= Work to be completed =
How does the data below read from its first line through the line containing "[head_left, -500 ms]"? Print those lines exactly.
[Data — start]
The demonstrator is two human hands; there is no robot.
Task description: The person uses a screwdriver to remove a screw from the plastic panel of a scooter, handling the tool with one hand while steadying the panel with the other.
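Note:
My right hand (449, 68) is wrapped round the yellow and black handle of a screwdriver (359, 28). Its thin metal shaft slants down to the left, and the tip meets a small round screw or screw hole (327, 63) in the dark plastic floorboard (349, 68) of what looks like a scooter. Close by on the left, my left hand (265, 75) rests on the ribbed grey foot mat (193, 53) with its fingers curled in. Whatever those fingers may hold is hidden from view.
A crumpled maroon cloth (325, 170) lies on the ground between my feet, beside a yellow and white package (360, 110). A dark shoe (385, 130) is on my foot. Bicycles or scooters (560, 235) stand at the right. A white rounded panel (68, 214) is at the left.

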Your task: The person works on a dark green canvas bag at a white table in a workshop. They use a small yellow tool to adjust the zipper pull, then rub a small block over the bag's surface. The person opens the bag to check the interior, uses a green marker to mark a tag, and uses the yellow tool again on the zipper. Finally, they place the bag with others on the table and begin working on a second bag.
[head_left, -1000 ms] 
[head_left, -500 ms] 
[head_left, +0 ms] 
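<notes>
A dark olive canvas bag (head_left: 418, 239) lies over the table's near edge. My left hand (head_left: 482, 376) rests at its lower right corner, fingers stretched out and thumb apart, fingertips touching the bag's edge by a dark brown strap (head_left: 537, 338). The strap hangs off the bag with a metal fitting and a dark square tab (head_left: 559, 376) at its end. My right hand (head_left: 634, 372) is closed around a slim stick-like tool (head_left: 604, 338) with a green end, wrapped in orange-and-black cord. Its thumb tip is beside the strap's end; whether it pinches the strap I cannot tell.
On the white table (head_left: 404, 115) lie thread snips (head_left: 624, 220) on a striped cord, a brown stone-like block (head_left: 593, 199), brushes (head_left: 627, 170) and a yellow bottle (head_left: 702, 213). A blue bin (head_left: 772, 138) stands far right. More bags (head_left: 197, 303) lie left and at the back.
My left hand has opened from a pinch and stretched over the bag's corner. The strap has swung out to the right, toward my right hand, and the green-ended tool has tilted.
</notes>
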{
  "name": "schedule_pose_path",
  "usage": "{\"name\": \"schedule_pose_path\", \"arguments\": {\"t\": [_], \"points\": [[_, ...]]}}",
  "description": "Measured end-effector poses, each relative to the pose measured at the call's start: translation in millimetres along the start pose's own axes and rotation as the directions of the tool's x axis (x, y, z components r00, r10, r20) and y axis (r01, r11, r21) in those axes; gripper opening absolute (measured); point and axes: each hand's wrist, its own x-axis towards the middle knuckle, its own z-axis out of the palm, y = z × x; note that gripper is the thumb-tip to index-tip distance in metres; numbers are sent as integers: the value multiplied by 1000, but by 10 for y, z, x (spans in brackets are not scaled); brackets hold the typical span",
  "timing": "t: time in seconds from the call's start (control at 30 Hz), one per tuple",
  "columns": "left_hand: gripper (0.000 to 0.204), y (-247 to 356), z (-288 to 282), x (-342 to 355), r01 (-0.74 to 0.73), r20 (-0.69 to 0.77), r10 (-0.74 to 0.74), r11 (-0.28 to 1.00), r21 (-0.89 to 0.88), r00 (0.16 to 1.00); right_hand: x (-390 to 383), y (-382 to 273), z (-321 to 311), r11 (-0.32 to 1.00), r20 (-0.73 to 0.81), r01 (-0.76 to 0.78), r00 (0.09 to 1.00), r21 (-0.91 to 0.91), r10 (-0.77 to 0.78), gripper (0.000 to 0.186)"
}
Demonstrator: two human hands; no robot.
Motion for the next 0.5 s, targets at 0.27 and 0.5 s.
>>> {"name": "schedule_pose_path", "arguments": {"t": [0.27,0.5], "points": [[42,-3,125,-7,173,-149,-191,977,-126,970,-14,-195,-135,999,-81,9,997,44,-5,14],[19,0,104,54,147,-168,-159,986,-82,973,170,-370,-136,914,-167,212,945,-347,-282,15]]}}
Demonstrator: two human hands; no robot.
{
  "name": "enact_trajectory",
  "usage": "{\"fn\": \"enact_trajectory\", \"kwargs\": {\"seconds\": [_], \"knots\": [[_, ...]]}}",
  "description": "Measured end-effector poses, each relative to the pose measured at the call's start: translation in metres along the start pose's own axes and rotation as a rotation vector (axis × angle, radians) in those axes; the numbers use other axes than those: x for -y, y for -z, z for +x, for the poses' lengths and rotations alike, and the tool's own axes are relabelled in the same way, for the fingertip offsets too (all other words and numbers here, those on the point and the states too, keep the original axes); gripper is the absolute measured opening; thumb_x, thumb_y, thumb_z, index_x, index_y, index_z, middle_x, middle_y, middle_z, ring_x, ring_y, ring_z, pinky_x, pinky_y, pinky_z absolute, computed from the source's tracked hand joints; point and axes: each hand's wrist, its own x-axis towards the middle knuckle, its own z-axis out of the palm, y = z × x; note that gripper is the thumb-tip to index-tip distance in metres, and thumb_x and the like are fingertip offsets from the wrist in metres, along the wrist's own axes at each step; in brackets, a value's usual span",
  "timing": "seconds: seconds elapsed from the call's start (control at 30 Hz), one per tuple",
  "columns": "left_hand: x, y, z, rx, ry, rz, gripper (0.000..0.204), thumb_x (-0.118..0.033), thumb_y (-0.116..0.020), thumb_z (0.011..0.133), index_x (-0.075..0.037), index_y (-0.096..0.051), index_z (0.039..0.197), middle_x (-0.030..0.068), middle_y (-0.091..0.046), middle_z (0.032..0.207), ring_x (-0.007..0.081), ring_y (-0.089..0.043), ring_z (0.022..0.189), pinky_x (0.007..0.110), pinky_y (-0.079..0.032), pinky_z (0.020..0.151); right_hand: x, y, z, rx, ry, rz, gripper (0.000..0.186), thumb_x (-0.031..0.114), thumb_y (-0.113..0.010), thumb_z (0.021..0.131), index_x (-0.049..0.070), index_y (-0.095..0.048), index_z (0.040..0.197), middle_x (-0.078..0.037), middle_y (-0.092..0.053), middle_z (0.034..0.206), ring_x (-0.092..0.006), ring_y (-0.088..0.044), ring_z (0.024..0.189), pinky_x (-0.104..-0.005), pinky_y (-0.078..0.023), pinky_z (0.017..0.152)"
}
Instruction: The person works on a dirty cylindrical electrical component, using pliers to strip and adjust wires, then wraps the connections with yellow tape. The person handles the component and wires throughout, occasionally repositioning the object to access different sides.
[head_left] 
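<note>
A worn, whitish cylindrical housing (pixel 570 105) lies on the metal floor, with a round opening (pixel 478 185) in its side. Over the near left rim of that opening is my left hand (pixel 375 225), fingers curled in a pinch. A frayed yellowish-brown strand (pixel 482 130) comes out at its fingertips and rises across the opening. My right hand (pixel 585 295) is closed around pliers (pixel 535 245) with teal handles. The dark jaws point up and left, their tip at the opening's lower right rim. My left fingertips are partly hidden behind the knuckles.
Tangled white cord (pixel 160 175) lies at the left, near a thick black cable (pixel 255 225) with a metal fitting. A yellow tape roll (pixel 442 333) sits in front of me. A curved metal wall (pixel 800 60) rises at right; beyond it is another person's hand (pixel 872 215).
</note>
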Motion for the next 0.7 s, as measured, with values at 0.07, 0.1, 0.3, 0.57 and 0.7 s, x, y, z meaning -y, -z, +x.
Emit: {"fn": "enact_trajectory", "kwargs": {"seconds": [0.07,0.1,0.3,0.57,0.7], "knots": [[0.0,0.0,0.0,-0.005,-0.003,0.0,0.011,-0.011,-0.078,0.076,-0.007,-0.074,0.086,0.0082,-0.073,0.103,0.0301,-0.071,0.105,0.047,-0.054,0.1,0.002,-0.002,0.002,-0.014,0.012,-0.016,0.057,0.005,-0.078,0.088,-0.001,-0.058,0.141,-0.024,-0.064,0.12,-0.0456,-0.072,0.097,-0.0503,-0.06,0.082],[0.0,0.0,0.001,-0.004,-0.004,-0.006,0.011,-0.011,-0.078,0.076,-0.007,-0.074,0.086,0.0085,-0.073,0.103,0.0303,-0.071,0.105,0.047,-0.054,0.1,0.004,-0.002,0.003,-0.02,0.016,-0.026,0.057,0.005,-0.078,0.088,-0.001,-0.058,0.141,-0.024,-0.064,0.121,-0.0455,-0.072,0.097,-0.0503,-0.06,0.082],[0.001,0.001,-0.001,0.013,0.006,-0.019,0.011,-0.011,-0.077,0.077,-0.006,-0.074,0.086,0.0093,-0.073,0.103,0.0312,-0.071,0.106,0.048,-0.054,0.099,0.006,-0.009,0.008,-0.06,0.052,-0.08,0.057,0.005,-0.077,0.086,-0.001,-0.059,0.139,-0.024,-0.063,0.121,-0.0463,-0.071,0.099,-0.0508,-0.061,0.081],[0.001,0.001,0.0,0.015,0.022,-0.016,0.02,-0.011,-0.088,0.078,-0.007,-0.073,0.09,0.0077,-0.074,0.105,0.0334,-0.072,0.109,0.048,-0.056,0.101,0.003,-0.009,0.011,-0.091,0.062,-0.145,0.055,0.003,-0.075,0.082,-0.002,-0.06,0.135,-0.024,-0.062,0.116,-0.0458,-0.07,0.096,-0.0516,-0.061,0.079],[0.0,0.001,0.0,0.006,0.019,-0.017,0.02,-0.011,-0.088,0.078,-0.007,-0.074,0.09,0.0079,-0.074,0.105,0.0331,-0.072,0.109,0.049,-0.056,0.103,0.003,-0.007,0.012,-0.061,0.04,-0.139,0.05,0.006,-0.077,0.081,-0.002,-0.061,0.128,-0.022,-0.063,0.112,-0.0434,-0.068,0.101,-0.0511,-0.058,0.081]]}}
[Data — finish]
= Solved exercise =
The demonstrator is two human hands; there is no robot.
Task description: The person uses a screwdriver to remove a screw from the plastic panel of a scooter, handling the tool with one hand while steadying the panel with the other.
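Note:
My right hand (449, 68) is wrapped round the yellow and black handle of a screwdriver (359, 28). Its thin metal shaft slants down to the left, and the tip meets a small round screw or screw hole (327, 63) in the dark plastic floorboard (349, 68) of what looks like a scooter. Close by on the left, my left hand (265, 75) rests on the ribbed grey foot mat (193, 53) with its fingers curled in. Whatever those fingers may hold is hidden from view.
A crumpled maroon cloth (325, 170) lies on the ground between my feet, beside a yellow and white package (360, 110). A dark shoe (385, 130) is on my foot. Bicycles or scooters (560, 235) stand at the right. A white rounded panel (68, 214) is at the left.
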
Your task: The person works on a dark green canvas bag at a white table in a workshop. They use a small yellow tool to adjust the zipper pull, then rub a small block over the bag's surface. The person opens the bag to check the interior, uses a green marker to mark a tag, and uses the yellow tool again on the zipper. Finally, they place the bag with others on the table and begin working on a second bag.
[head_left, -1000 ms] 
[head_left, -500 ms] 

Above is the complete output.